◆ **Your assignment**: All records below are to be set down exactly, each character intact.

(Stored records)

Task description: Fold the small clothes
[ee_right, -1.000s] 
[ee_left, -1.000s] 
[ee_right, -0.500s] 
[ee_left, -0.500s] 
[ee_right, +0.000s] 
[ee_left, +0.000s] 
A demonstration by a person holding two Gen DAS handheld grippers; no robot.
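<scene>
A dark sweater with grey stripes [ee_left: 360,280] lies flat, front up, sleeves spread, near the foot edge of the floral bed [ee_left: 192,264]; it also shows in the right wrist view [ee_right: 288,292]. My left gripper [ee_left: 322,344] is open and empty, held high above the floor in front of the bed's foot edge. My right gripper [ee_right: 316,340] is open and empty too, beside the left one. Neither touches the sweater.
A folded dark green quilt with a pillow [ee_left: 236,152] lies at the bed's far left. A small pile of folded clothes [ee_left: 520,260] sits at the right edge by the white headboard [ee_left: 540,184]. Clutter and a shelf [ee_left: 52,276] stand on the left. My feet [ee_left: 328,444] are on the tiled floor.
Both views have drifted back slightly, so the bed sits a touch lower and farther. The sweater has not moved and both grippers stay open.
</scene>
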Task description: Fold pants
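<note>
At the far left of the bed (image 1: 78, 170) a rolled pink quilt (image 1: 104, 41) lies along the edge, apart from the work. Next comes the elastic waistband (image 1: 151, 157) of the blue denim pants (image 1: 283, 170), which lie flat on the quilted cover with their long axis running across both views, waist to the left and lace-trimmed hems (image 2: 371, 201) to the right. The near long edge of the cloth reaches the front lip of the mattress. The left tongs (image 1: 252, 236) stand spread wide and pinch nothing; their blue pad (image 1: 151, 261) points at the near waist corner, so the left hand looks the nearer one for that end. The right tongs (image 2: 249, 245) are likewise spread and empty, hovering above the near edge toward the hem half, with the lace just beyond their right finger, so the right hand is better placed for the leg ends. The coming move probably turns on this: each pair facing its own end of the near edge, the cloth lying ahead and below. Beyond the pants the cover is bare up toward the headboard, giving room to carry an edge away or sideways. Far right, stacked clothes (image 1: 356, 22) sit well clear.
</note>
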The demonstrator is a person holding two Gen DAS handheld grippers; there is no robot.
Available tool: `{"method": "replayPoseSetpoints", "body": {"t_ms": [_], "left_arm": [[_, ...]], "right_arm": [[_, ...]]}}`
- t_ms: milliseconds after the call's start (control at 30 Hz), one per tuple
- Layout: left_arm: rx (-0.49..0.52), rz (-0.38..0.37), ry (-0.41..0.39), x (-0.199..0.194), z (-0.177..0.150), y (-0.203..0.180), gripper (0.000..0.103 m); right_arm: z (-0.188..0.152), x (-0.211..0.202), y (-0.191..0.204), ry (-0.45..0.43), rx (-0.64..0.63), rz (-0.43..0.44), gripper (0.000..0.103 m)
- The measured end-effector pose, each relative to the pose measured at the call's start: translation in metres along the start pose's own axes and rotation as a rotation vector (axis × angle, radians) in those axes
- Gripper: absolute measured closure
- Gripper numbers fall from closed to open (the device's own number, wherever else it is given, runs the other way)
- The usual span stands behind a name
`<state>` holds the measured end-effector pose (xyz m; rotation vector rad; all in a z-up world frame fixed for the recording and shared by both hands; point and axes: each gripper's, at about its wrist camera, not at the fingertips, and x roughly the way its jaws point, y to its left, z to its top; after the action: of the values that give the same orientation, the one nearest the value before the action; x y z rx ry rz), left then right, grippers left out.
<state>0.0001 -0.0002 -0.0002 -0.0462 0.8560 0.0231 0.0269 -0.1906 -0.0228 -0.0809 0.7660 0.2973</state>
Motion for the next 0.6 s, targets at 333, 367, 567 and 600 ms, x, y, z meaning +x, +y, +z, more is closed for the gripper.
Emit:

◆ **Output of the task**:
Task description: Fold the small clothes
[ee_right, -1.000s] 
[ee_left, -1.000s] 
[ee_right, -0.500s] 
[ee_left, -0.500s] 
[ee_right, +0.000s] 
[ee_left, +0.000s] 
A demonstration by a person holding two Gen DAS handheld grippers; no robot.
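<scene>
A dark sweater with grey stripes [ee_left: 360,280] lies flat, front up, sleeves spread, near the foot edge of the floral bed [ee_left: 192,264]; it also shows in the right wrist view [ee_right: 288,292]. My left gripper [ee_left: 322,344] is open and empty, held high above the floor in front of the bed's foot edge. My right gripper [ee_right: 316,340] is open and empty too, beside the left one. Neither touches the sweater.
A folded dark green quilt with a pillow [ee_left: 236,152] lies at the bed's far left. A small pile of folded clothes [ee_left: 520,260] sits at the right edge by the white headboard [ee_left: 540,184]. Clutter and a shelf [ee_left: 52,276] stand on the left. My feet [ee_left: 328,444] are on the tiled floor.
Both views have drifted back slightly, so the bed sits a touch lower and farther. The sweater has not moved and both grippers stay open.
</scene>
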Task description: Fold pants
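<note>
At the far left of the bed (image 1: 78, 170) a rolled pink quilt (image 1: 104, 41) lies along the edge, apart from the work. Next comes the elastic waistband (image 1: 151, 157) of the blue denim pants (image 1: 283, 170), which lie flat on the quilted cover with their long axis running across both views, waist to the left and lace-trimmed hems (image 2: 371, 201) to the right. The near long edge of the cloth reaches the front lip of the mattress. The left tongs (image 1: 252, 236) stand spread wide and pinch nothing; their blue pad (image 1: 151, 261) points at the near waist corner, so the left hand looks the nearer one for that end. The right tongs (image 2: 249, 245) are likewise spread and empty, hovering above the near edge toward the hem half, with the lace just beyond their right finger, so the right hand is better placed for the leg ends. The coming move probably turns on this: each pair facing its own end of the near edge, the cloth lying ahead and below. Beyond the pants the cover is bare up toward the headboard, giving room to carry an edge away or sideways. Far right, stacked clothes (image 1: 356, 22) sit well clear.
</note>
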The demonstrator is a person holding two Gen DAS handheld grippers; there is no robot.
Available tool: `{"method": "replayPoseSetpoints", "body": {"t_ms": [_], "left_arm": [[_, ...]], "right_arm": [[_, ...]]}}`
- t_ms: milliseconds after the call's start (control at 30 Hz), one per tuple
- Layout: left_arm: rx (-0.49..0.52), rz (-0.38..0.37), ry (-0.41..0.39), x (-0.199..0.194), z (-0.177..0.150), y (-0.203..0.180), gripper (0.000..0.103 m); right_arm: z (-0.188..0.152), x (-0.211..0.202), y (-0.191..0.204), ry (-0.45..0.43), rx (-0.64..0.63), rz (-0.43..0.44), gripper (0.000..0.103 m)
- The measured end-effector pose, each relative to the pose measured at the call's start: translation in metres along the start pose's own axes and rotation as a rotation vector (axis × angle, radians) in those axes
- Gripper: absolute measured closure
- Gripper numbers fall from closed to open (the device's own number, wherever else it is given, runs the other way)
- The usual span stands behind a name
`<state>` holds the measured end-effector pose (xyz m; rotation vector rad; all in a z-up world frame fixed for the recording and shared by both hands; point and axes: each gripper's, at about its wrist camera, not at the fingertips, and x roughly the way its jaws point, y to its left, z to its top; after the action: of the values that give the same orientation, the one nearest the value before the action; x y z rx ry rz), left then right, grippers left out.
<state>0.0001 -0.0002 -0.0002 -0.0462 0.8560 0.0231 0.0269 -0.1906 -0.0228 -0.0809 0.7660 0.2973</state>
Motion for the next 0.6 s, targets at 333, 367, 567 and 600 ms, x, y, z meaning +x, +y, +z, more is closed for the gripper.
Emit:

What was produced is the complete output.